WHAT THE TASK REQUIRES
Copy out each line of the data below in which the string "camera" appears.
[STORED DATA Boundary: Start]
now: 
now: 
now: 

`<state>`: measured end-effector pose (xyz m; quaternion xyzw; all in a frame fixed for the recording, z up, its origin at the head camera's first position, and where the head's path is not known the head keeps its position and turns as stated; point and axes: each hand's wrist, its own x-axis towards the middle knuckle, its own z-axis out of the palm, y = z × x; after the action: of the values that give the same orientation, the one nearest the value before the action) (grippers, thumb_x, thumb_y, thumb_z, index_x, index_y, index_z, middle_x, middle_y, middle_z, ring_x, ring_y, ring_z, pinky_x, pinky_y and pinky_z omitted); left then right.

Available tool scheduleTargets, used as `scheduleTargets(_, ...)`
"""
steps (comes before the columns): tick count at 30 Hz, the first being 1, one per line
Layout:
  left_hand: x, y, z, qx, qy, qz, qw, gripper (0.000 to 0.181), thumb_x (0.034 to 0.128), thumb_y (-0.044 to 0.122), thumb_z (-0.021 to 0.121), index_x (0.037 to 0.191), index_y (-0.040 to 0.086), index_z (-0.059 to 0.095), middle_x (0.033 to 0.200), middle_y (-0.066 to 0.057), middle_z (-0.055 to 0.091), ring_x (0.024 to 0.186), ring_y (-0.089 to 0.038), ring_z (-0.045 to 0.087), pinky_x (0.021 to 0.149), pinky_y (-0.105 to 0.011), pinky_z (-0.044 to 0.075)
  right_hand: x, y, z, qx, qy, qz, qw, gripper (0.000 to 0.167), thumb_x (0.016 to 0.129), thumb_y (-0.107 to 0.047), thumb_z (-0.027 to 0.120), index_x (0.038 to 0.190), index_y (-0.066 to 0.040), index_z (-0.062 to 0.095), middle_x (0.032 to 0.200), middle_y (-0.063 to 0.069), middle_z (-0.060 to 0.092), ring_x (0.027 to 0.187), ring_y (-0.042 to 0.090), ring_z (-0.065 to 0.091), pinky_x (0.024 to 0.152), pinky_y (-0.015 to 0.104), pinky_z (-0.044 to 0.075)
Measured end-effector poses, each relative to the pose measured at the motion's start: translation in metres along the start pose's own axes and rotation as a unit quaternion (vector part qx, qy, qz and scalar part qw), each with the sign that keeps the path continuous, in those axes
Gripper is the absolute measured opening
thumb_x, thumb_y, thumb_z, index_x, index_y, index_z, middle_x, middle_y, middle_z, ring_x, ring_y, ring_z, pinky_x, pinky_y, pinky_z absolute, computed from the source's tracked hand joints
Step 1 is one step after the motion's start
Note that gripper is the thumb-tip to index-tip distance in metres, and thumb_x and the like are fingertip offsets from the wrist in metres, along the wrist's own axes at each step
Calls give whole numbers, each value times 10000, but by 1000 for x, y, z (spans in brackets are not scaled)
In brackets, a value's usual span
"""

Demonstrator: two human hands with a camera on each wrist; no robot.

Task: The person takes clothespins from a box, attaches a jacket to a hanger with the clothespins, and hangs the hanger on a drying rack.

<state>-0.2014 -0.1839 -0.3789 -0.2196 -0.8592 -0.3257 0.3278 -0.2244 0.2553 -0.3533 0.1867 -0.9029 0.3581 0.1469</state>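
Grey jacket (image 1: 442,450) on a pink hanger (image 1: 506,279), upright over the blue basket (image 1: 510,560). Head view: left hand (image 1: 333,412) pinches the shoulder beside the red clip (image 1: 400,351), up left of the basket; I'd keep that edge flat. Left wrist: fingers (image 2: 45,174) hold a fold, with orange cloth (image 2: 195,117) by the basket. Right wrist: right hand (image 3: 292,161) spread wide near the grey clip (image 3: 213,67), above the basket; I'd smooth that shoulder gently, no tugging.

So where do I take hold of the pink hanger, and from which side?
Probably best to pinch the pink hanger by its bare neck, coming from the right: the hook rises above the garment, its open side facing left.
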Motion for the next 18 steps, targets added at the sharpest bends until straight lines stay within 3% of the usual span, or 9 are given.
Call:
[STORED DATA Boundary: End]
ANSWER TO THE PROBLEM
`<state>`: measured end-effector pose (xyz m; quaternion xyzw; all in a frame fixed for the recording, z up, its origin at the head camera's first position, and where the head's path is not known the head keeps its position and turns as stated; point and axes: each hand's wrist, its own x-axis towards the middle knuckle, its own z-axis out of the palm, y = z × x; after the action: of the values that give the same orientation, the one nearest the value before the action) (grippers, thumb_x, thumb_y, thumb_z, index_x, index_y, index_z, middle_x, middle_y, middle_z, ring_x, ring_y, ring_z, pinky_x, pinky_y and pinky_z omitted); left then right.
Demonstrator: two human hands with a camera on each wrist; no robot.

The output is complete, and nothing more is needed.